LoqiRoam · 旅日記

分かれる道、薄れる音、港の鉄

古い坂と地域資料館、街道の分岐、里山、市の記憶、港の鉄橋をつなぎ、静けさの中に残る生活と産業の時間をたどった。

小古曽から歩き始めると、最初に現れたのは大きな観光地ではなく、傾きのある坂だった。杖衝坂の石碑は控えめで、伝承を声高に説明しない。その近くのうつべ町かど博物館では、縄文土器や須恵器が民家の中に並び、土地の記憶が生活の延長で守られていることに気づいた。日永の追分で道が二つに分かれると、旅の方向も少し変わった。南部丘陵公園では木立の間に街の音が薄まり、歩くこと自体が休憩になった。そこから市街地へ戻り、博物館で公害と環境の歴史を見た。静かな旅を求めていたはずなのに、静けさは煙や工場を忘れることではなく、それらを含んだ時間を受け止めることだと分かった。最後の末広橋梁では、港の風と鉄の構造が重なった。動かない景色の中にも、船を通すための働きが眠っている。

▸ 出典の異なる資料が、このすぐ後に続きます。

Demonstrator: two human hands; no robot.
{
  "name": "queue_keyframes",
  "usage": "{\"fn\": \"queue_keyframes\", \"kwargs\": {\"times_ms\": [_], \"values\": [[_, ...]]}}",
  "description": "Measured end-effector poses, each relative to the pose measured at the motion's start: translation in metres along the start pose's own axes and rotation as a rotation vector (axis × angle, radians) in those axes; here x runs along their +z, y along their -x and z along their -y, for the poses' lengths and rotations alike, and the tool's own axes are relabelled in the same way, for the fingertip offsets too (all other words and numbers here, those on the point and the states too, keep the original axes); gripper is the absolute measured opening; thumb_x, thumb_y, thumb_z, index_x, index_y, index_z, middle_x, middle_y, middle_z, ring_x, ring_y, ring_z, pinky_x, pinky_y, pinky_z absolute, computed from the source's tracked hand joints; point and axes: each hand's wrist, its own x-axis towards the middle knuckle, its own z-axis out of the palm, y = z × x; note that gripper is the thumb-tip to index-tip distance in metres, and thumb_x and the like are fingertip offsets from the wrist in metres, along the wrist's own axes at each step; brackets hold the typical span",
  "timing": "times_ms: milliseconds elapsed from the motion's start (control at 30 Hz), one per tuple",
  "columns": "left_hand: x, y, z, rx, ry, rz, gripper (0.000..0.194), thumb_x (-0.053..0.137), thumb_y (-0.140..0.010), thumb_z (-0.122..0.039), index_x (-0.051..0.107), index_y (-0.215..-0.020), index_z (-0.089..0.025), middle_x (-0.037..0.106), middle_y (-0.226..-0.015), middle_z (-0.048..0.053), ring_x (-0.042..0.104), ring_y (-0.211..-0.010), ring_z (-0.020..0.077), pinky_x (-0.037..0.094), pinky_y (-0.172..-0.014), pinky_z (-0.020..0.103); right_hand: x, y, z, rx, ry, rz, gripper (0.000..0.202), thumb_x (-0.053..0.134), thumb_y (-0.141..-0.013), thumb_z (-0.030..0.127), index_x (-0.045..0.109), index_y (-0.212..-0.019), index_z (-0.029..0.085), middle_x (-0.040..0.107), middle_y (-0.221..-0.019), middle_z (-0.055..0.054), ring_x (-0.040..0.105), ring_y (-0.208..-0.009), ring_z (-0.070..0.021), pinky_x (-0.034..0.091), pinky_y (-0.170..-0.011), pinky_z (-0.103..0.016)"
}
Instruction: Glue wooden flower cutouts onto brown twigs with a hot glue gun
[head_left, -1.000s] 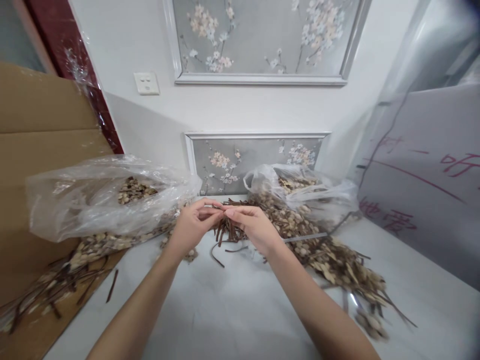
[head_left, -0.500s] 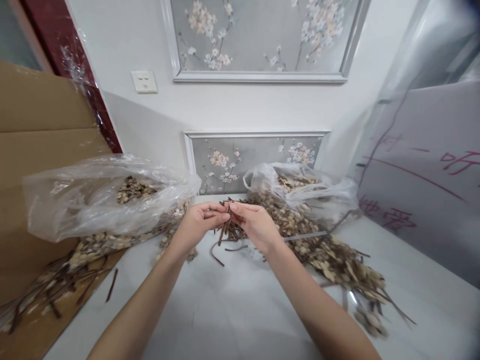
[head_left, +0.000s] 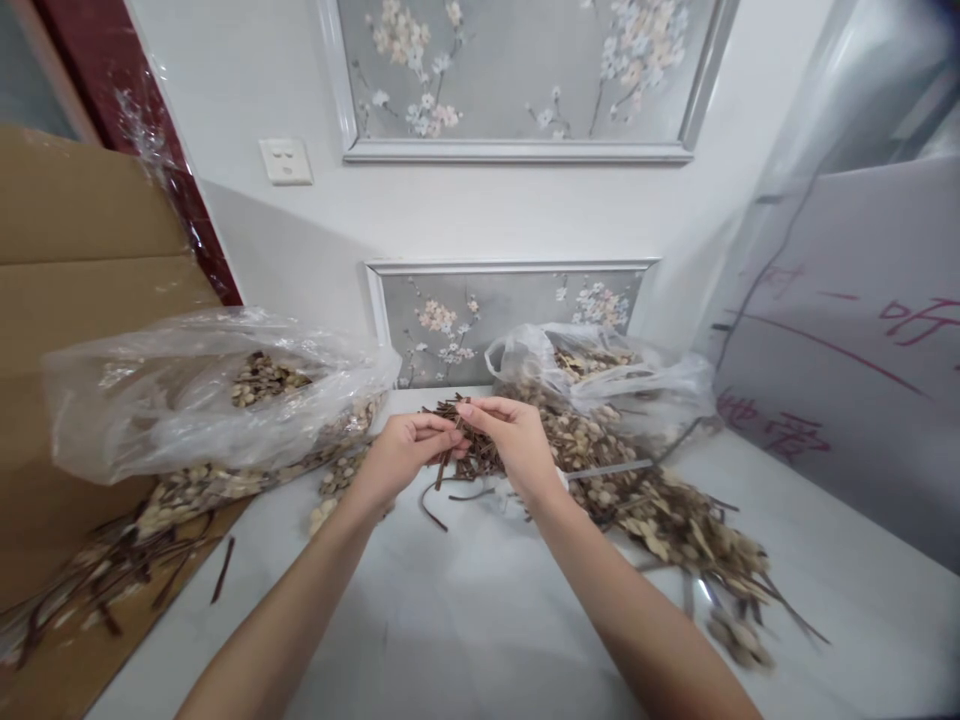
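Curling nearly closed, the fingers of the bare left hand (head_left: pixel 409 450) and bare right hand (head_left: pixel 517 440) hung at a heap of thin, dark-brown stalks (head_left: pixel 480 461) on the glossy white surface (head_left: pixel 450 610); whether they pinched any couldn't be told.

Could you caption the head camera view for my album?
Left hand and right hand close together at a pile of brown stems, flanked by translucent plastic bags.

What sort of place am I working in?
Probably a room in a home, used as a makeshift workspace: floral wall panel, wall socket, dried plant pieces heaped beside a plastic bag.
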Motion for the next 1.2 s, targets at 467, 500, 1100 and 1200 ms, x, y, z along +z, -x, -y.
{"fn": "queue_keyframes", "kwargs": {"times_ms": [467,500,1100,1200], "values": [[-0.002,-0.003,0.001,-0.047,-0.064,0.028,0.028,0.080,-0.071,-0.039,0.075,-0.084,-0.014,0.078,-0.085,0.010,0.073,-0.081,0.0207,0.056,-0.079,0.030,-0.011,-0.007,0.000,-0.026,-0.003,-0.051,0.041,0.085,-0.064,0.035,0.053,-0.087,0.021,0.073,-0.071,0.000,0.068,-0.069,-0.0173,0.048,-0.070,-0.029],[-0.002,-0.004,0.001,-0.049,-0.073,0.032,0.029,0.080,-0.071,-0.039,0.075,-0.085,-0.014,0.078,-0.085,0.010,0.073,-0.082,0.0213,0.056,-0.080,0.031,-0.012,-0.007,0.002,-0.020,0.001,-0.047,0.042,0.084,-0.064,0.035,0.056,-0.091,0.021,0.073,-0.072,-0.001,0.068,-0.070,-0.0175,0.048,-0.071,-0.029],[-0.016,-0.001,-0.012,-0.060,-0.054,0.001,0.031,0.087,-0.062,-0.030,0.074,-0.085,-0.015,0.078,-0.085,0.010,0.074,-0.083,0.0222,0.057,-0.082,0.032,-0.105,-0.028,0.055,-0.324,-0.259,-0.489,0.046,0.087,-0.058,0.020,0.062,-0.096,0.020,0.069,-0.078,0.001,0.068,-0.075,-0.0133,0.054,-0.074,-0.026],[-0.020,-0.001,-0.011,-0.057,-0.056,-0.018,0.032,0.087,-0.062,-0.031,0.074,-0.086,-0.016,0.078,-0.086,0.010,0.074,-0.083,0.0230,0.058,-0.078,0.033,-0.111,-0.028,0.058,-0.314,-0.280,-0.495,0.045,0.088,-0.057,0.019,0.063,-0.094,0.021,0.069,-0.079,0.001,0.068,-0.074,-0.0129,0.055,-0.070,-0.024]]}}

帰り道は、最初より少しだけ音の聞き分けができるようになっていた。

この旅の足跡

  1. 坂の途中に石碑だけが静かに立っていた。杖を頼りに進んだ古い伝承が、車の音の中でも地形の傾きを残している。
  2. 東海道沿いの民家が小さな博物館になり、縄文土器や須恵器が地域の手渡しで集まっている。大きさより、暮らしの近さに驚いた。
  3. 日永の追分では東海道と伊勢街道が分かれる。道標の前に立つと、行き先を選ぶことより、分岐を何度も通った人の気配が残っている気がした。
  4. 南部丘陵公園は里山を生かした南北二つのゾーンを持つ。広さのわりに音が散り、木立の向こうで街が薄くなる瞬間があった。
  5. 四日市市立博物館では常設展示と公害・環境未来館が町の時間を重ねている。明るい展示室なのに、見えない煙の記憶が足元に残った。
  6. 末広橋梁は旧四日市港駅の鉄道橋として港に残る。船のために動く橋という仕組みに、風景が今も働いているような不思議さを覚えた。